這筆賬算得對嗎?如果這樣,除了利他主義者外,好像沒有人還會去不經子女同意就生下他/她們吧。的確,在相信這么算賬合理的人里邊,生孩子的人是越來越少些了,同時也能滿足性欲。但是,如果一個人在沒能征得你同意――那時你外出了――的情況下,從你家的大火中救出了你的孩子們,你會認定自己不欠這個人的情,從而有道德義務以力所能及的方式回報嗎?生養兒女的恩情是不是與之相似、甚至比這個還大呢?
在現代這個個體主義和體制主義――它們相互需要――同樣盛行的社會中,養老是不是有多種形式呢?當然,那是沒有辦法的。常回家看看是養老,過節和周末打電話、通Skype(網上視頻)也算養老,至于為父母雇家政人員、網上為父母購物、替父母付養老院的費用,就更是實質性的養老了。甚至你事業有成,對父母也是一種精神養老。所謂“久病床前無孝子”。

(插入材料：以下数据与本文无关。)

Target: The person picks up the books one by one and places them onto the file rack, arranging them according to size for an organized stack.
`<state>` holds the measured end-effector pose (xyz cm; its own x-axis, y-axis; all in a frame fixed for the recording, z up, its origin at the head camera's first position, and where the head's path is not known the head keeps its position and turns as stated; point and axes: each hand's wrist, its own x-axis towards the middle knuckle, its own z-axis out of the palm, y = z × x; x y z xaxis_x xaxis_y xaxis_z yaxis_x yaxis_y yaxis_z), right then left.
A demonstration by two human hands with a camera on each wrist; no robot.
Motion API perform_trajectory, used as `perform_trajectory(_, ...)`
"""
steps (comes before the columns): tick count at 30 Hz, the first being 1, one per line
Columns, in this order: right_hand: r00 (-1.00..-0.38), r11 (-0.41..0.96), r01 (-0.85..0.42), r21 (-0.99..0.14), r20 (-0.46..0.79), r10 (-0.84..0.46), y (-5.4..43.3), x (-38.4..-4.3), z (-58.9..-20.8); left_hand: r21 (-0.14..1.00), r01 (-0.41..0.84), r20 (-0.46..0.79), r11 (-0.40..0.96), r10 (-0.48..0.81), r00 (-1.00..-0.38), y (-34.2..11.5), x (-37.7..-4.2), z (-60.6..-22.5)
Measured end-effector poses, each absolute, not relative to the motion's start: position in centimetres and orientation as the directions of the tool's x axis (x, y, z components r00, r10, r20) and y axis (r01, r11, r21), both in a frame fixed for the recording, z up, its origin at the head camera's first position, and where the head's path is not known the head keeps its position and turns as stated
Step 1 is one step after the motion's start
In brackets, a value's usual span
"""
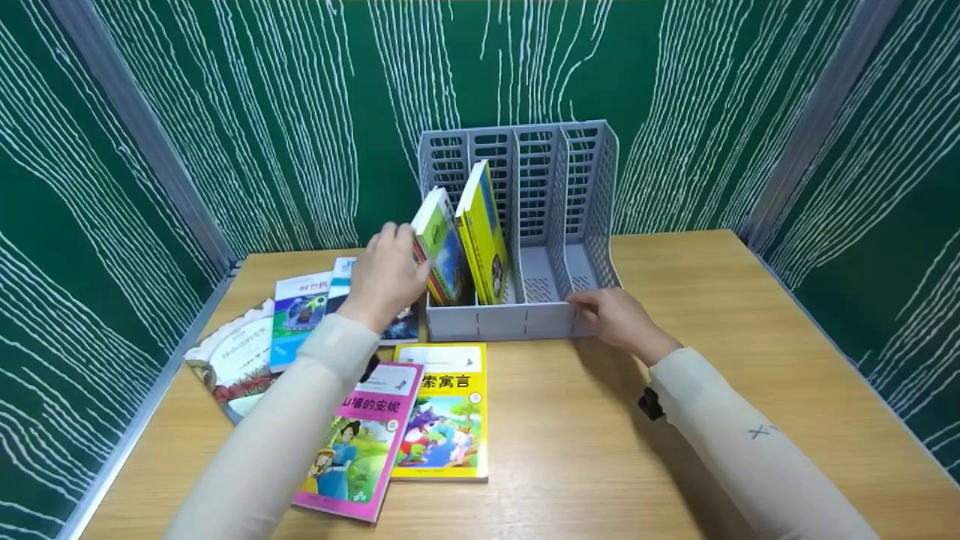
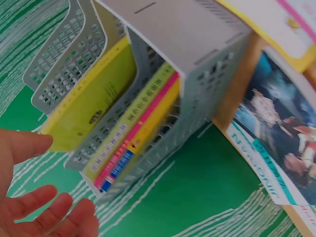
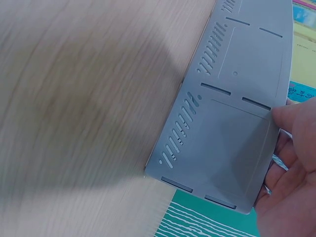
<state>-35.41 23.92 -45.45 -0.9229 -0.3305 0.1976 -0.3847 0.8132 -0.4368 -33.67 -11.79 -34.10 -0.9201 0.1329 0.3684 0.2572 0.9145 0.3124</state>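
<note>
A grey file organizer (image 1: 501,322) with several upright compartments stands on the table. My right hand (image 1: 619,319) grips its front lip near the right corner; in the right wrist view the thumb lies on the lip's outer face, with fingers behind it. Thin books (image 1: 444,251) with green, pink and yellow spines (image 2: 133,126) lean in the leftmost compartment. Beside them, yellow books (image 1: 486,240) tilt in the second one. My left hand (image 1: 386,270) is at the left books, thumb and fingers spread with nothing between them in the left wrist view. Whether it touches them is unclear.
A pink-bordered book (image 1: 367,450) overlaps a yellow-bordered book (image 1: 450,412) in front of the organizer. To the left lie a blue-and-white book (image 1: 300,315), a dark-covered book (image 1: 405,328) and a scalloped-edge book (image 1: 240,352). Green white-streaked panels (image 1: 300,112) enclose the table.
</note>
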Motion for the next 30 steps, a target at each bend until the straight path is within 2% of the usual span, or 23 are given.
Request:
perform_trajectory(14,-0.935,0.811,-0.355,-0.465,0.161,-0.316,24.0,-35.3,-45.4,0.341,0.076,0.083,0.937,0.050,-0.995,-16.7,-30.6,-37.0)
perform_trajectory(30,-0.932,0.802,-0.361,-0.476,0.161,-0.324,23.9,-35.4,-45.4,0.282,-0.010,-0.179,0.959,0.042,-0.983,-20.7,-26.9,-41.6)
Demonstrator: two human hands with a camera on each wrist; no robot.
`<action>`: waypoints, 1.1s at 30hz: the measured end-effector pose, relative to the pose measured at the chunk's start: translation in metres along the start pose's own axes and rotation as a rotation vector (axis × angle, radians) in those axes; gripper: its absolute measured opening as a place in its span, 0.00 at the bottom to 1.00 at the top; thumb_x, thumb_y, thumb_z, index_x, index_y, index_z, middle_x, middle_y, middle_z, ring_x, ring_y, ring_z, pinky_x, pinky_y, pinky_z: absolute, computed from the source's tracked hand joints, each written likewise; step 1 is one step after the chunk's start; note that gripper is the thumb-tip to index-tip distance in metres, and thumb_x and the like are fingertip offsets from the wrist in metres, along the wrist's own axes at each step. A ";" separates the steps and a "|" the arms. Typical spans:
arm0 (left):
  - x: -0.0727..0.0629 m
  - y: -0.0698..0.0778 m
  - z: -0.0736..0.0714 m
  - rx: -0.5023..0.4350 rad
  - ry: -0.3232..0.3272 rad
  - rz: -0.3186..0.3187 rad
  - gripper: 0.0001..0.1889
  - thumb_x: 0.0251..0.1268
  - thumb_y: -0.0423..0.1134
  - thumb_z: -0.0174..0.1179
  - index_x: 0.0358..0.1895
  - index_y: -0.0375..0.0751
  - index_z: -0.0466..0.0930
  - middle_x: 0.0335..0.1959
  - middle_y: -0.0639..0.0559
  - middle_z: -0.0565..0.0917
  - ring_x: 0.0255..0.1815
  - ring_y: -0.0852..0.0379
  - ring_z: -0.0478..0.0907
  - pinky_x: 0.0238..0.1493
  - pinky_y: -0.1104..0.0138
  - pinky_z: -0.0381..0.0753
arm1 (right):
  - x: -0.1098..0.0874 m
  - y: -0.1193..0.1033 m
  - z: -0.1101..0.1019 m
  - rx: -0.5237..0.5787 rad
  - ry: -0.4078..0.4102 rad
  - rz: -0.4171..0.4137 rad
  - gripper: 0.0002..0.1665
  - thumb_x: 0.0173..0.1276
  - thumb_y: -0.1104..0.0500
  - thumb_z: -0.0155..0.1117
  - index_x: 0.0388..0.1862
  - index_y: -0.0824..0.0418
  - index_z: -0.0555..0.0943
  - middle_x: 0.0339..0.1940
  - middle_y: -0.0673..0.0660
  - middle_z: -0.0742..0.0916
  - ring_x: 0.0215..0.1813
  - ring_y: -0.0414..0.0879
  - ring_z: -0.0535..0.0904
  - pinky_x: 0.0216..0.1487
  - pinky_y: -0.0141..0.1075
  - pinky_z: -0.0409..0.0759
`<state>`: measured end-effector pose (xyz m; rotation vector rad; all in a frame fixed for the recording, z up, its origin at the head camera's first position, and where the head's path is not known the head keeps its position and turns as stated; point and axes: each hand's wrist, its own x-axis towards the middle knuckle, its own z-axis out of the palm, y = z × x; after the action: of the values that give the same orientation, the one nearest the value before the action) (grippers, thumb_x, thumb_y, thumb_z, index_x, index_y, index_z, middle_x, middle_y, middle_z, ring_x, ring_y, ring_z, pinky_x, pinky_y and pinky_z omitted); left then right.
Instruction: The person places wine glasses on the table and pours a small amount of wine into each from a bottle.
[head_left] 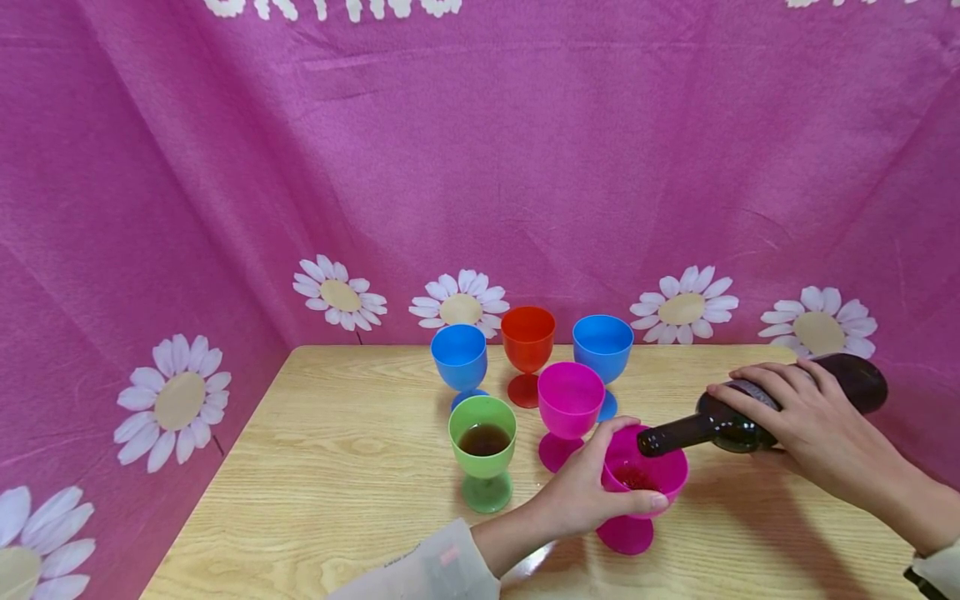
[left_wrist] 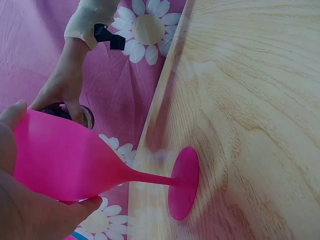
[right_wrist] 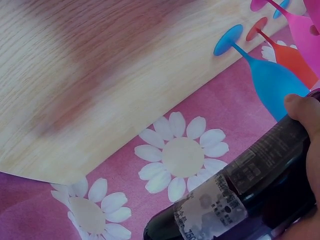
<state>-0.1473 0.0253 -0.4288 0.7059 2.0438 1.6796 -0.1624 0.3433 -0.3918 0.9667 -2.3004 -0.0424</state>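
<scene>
My left hand [head_left: 581, 498] grips the bowl of a magenta goblet [head_left: 628, 536], its thumb on the near side and fingers on the far side. In the left wrist view the goblet's foot [left_wrist: 184, 182] is on the tabletop. A little reddish, bubbly liquid [head_left: 636, 477] lies inside. My right hand [head_left: 813, 429] holds a dark wine bottle [head_left: 678, 435] round its body, tilted with its mouth over the goblet's rim. In the right wrist view the bottle's label [right_wrist: 212, 207] faces the camera. Whether liquid is flowing is hard to tell.
A light green goblet [head_left: 487, 492] with dark liquid stands left of my left hand. Behind are another magenta goblet [head_left: 572, 408], a red goblet [head_left: 528, 343] and two blue goblets [head_left: 459, 360]. A pink flowered cloth [head_left: 525, 167] hangs behind the wooden table [head_left: 337, 467].
</scene>
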 end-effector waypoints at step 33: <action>0.000 0.001 0.000 0.007 0.012 -0.025 0.42 0.60 0.47 0.75 0.73 0.71 0.60 0.62 0.73 0.75 0.60 0.74 0.72 0.51 0.71 0.81 | 0.000 0.000 -0.002 -0.009 -0.002 -0.003 0.44 0.78 0.26 0.23 0.69 0.47 0.76 0.57 0.62 0.82 0.54 0.65 0.77 0.54 0.67 0.68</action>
<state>-0.1471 0.0258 -0.4278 0.6709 2.0592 1.6672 -0.1611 0.3432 -0.3905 0.9657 -2.2989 -0.0551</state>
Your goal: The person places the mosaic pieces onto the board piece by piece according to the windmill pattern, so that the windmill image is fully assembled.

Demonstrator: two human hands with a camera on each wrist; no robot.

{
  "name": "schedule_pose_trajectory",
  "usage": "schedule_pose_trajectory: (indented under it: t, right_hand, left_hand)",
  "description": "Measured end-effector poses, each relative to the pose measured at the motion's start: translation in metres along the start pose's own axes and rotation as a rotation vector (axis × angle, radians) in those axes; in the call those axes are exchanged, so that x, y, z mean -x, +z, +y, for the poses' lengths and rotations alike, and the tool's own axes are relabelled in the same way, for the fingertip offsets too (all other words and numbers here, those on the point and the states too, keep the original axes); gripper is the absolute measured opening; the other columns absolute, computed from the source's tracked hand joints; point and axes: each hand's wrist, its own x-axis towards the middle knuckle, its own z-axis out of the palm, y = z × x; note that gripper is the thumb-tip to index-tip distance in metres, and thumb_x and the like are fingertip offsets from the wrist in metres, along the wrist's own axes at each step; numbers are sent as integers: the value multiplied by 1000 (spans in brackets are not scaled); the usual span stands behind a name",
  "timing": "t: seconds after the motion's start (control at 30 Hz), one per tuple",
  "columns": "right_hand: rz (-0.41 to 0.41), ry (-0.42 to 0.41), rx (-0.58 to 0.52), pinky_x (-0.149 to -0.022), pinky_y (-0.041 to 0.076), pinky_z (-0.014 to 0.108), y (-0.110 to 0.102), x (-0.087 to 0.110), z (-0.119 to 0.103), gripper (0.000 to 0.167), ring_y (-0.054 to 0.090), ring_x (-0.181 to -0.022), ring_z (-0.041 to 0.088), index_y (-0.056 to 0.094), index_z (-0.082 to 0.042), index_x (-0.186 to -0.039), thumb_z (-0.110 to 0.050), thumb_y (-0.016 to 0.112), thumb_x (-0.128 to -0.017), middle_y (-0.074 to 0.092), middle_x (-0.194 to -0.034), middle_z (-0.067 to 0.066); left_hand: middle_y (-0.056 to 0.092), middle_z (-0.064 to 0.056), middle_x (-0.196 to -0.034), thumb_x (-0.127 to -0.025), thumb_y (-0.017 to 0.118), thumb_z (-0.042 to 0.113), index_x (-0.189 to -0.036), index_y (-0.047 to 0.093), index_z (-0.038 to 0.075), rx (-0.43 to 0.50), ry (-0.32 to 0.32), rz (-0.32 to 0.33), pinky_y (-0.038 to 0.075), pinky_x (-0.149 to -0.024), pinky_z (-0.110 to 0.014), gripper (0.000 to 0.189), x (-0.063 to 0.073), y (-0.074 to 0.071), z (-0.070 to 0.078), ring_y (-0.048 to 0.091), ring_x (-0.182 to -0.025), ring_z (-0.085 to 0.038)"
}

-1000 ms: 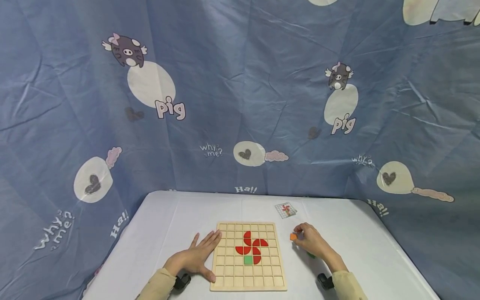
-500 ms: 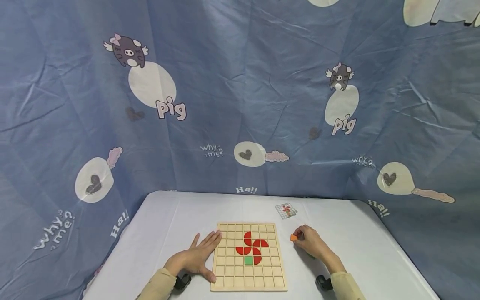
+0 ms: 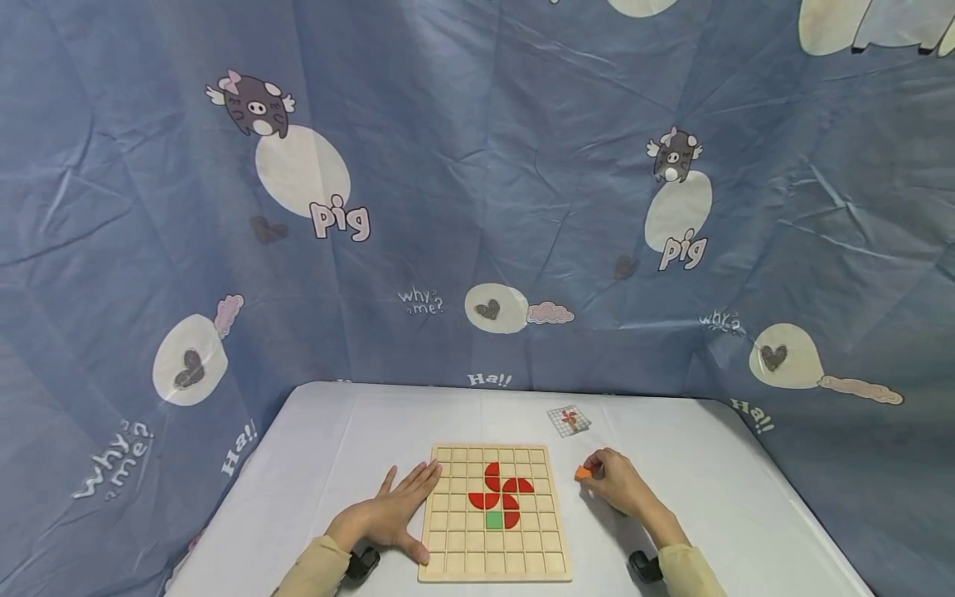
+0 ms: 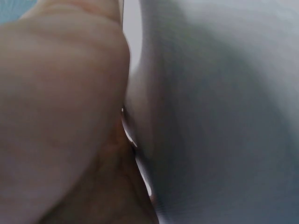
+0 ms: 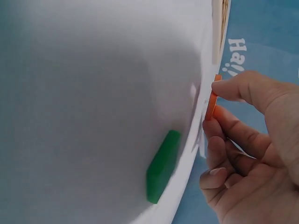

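My right hand pinches a small orange tile between thumb and fingers, to the right of the board. In the right wrist view the orange tile is seen edge-on, and a green piece lies on the table near it. My left hand rests with spread fingers along the left edge of the wooden grid board. Several red rounded pieces form a pinwheel on this board, with a green square tile at its lower end. Only blurred skin and tabletop fill the left wrist view.
A small card printed with a grid and a red pinwheel lies behind the board, toward the right. The white table ends at a blue patterned curtain. Black wrist cameras sit on both wrists.
The orange tile has turned slightly in my right hand's fingers and shifted a touch. My left hand and the pieces on the board stay where they were.
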Motion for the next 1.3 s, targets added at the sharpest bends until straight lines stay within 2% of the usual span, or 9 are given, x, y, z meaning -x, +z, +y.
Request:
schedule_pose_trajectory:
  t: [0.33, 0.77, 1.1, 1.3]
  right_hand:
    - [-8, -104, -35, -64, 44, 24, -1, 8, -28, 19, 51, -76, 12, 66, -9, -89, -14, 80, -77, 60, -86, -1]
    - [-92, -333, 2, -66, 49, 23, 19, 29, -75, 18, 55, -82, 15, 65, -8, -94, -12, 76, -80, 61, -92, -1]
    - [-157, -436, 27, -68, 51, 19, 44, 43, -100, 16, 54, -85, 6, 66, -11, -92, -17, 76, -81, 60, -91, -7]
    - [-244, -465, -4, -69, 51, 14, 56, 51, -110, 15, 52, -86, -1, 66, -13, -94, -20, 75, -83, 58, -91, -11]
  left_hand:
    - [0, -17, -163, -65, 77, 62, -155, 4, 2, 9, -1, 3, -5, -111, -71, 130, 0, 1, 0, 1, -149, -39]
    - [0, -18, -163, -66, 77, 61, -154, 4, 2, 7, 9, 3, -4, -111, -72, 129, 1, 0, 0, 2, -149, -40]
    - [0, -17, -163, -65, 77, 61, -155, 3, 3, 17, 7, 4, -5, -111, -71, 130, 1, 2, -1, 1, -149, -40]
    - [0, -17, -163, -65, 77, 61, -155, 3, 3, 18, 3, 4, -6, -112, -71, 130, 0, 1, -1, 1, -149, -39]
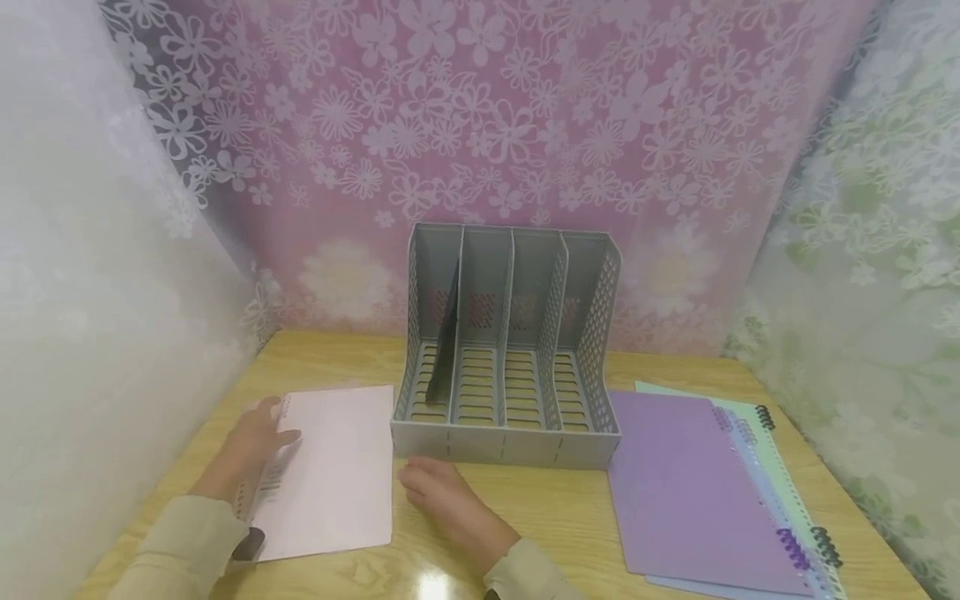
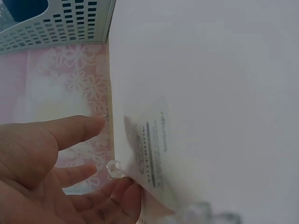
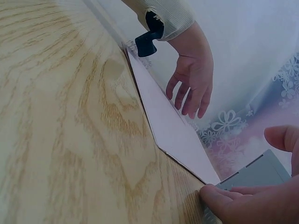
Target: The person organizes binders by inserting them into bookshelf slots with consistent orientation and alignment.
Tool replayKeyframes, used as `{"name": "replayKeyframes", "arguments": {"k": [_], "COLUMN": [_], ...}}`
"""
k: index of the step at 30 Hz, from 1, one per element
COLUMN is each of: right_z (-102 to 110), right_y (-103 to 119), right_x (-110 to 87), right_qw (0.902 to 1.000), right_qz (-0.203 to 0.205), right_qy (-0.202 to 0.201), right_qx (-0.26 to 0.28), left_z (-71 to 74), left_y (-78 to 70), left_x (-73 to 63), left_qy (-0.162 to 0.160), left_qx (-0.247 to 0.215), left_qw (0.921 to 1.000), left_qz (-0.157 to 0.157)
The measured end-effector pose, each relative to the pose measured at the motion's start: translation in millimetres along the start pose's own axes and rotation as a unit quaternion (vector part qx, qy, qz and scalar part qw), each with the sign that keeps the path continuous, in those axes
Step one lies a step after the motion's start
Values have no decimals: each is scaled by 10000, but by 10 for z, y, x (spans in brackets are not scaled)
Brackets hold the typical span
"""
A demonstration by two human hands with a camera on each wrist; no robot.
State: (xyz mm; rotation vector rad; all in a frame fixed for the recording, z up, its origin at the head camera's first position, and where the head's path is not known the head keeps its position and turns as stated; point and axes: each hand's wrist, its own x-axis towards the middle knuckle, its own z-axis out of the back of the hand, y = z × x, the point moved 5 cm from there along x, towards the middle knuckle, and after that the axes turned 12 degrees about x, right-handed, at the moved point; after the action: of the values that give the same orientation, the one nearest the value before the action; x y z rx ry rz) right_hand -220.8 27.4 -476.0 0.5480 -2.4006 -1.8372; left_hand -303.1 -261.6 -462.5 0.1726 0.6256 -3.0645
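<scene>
A pale pink spiral notebook [image 1: 337, 475] lies flat on the table, its coil binding on the left side. My left hand [image 1: 251, 442] is at that bound edge, thumb out over the cover and fingers loosely bent. In the left wrist view, the fingertips of the left hand [image 2: 32, 163] are by the coils, where a printed label shows on a lifted cover corner. Just in front of the grey file organizer [image 1: 506, 447], my right hand [image 1: 453, 504] rests on the table, holding nothing. The right wrist view has the right hand [image 3: 261, 203] near a notebook corner.
One thin dark item [image 1: 444, 354] leans in the organizer's leftmost compartment. On the right, a purple notebook [image 1: 697, 483] overlaps blue and green ones [image 1: 783, 467]. Floral curtains [image 1: 480, 125] hang behind and along both sides of the wooden table.
</scene>
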Motion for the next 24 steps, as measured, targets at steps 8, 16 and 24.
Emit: {"name": "replayKeyframes", "arguments": {"k": [8, 16, 24], "right_z": [-35, -43, -26], "right_y": [-8, 17, -10], "right_x": [11, 53, 52], "right_qw": [9999, 9991, 9919], "right_qz": [-41, -85, -334], "right_qy": [105, 204, 448], "right_qx": [105, 370, 1140], "left_z": [-48, -11, 13], "left_y": [4, -62, -51], "left_x": [-18, -14, -78], "left_qy": [252, 490, 437], "left_qx": [-114, 125, -14], "left_qw": [9991, 9968, 9950], "left_qz": [317, 622, 899]}}
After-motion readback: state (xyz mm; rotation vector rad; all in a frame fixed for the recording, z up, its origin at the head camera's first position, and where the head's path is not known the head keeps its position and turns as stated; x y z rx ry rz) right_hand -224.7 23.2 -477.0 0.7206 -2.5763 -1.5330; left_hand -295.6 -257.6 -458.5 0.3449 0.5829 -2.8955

要一個現代人事必躬親,常年為父母穿衣做飯、煎藥煮湯,是不是太過分了?的確還有這樣的孝子孝女,但今天,在“孝治天下”早已被新文化批臭、被全球化埋葬的當代中國,這種親身養老只是其中一種選擇,而且是不常見的選擇了。
我們甚至可以眺望到更加脫身體化的新養老方式,因為商業化的高科技總能配合社會進步的。輪椅、電梯、智能煮飯電器、電子測血壓算什么,能夠替兒女養老的機器人好像也在接近我們。可以設想,這種未來的機器人比雇來的活人更可靠、準確、有效率、絕對服從,甚至可以輸入子女的語調、性格和記憶(當然是那樣可愛的),引得老人開心。那時,如果子女能替父母、祖父母搞來這樣的智能化機器人替身,就更是用創新來養老的模范了。
可是,那機器人想必很昂貴,而且越是復雜的高科技,維護起來就越麻煩,從長遠看就越是脆弱。也就是說,你對它越是放心舒心,一旦出事,就越是危險。這機器人替身的智能太低,只會重復那幾個記憶,會讓老人厭倦;可智能高到能自主學習,總能創造些新玩藝兒讓老人高興,它對老人的態度說不定就會生變。萬一它從奴隸變成主人怎么辦?更重要的是,這樣的養老從形式上讓老人離子女更近,可在實質的意義上卻離得更遠。但是,誰又能否認它在現代體制中的合理性呢?它不過是養老院的科技提升或“更高更快更強”嘛。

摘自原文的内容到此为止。